The doctor doesn’t appear fazed by my question. “You’re already a few months along so we can do it at any time. We would take a bit of your blood, plus a cheek swab from you and the potential fathers.”

I can get one from Kyle easily enough but Enzo could prove harder to pin down. On the other hand, I really only need Kyle’s. If the baby is his, the test will show it. If it’s not, then it must be Enzo’s. I haven’t slept with anyone else. 

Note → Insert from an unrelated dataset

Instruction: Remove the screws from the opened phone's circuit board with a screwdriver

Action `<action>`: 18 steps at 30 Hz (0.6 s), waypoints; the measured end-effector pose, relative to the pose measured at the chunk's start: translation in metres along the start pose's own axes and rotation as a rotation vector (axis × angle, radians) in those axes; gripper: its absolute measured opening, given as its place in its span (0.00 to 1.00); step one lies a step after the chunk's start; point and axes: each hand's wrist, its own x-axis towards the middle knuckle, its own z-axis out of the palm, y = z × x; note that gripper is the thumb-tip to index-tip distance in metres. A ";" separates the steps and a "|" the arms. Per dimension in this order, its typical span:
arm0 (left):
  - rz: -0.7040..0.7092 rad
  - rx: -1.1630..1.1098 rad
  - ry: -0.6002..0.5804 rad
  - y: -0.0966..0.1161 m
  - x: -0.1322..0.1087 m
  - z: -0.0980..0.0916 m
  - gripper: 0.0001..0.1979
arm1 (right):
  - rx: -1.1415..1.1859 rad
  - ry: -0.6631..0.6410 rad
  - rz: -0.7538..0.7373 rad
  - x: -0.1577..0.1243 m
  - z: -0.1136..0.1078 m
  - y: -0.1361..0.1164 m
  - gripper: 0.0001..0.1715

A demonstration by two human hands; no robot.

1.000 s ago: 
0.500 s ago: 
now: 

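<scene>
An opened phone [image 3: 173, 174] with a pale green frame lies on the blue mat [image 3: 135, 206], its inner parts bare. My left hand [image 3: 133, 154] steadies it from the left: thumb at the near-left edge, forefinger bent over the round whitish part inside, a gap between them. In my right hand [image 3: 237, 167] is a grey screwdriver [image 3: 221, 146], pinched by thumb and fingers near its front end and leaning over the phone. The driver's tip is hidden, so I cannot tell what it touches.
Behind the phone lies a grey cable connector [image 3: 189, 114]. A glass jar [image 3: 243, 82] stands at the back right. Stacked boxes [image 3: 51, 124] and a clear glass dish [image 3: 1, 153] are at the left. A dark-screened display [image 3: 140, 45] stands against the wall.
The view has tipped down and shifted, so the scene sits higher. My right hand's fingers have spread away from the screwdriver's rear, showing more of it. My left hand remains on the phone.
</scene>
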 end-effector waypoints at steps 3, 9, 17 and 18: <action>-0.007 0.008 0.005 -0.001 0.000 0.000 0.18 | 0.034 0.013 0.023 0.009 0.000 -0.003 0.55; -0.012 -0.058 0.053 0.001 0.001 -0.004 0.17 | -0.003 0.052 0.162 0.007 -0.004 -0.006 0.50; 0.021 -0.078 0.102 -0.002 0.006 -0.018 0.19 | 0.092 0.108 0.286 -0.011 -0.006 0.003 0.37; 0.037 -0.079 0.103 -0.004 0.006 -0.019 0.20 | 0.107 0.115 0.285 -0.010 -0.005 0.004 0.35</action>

“Take what you need from me now and I’ll make arrangements to get the male’s DNA to you.”

She collects my samples professionally, not making any comment about my situation, and she promises to call me as soon as she has the potential father’s sample and the results for me. 

As I walk out, my thoughts begin to spin out of control. Although I thought I wanted a baby, now that it’s happening, it feels overwhelming. What do I know about being a mother? All my time is spent working which, according to Kyle, is the reason our marriage fell apart. How can I devote the time to a baby that it will need? My own mother gave me up for adoption; I never knew her or my father. The older couple who raised me were wonderful people but they never played with me the way I see other parents do with their children. I have no idea how to be a good mom other than what I’ve seen on TV. I always thought Chelsea would be there to help me through it, but now, that’s an option either.

I hope the baby isn’t Kyle’s, but then I hope it’s not Enzo’s either. He doesn’t seem the paternal type, and he’s made it very clear by his silence that he wants nothing more to do with me. 

It would be his damn fault for refusing the condom, my brain argues back. If it is his, he’ll have to come to terms with it. 

It’s impossible to make any plans with this many unknowns, so in the end, I call my lawyer to get in touch with Kyle to secure the DNA sample. Knowing will be better than not knowing, and until I know, I can’t decide how to move forward. 

For now, I will simply have to put it out of my mind, as impossible as that seems. 

Holding my head as high as I can, I head back to work.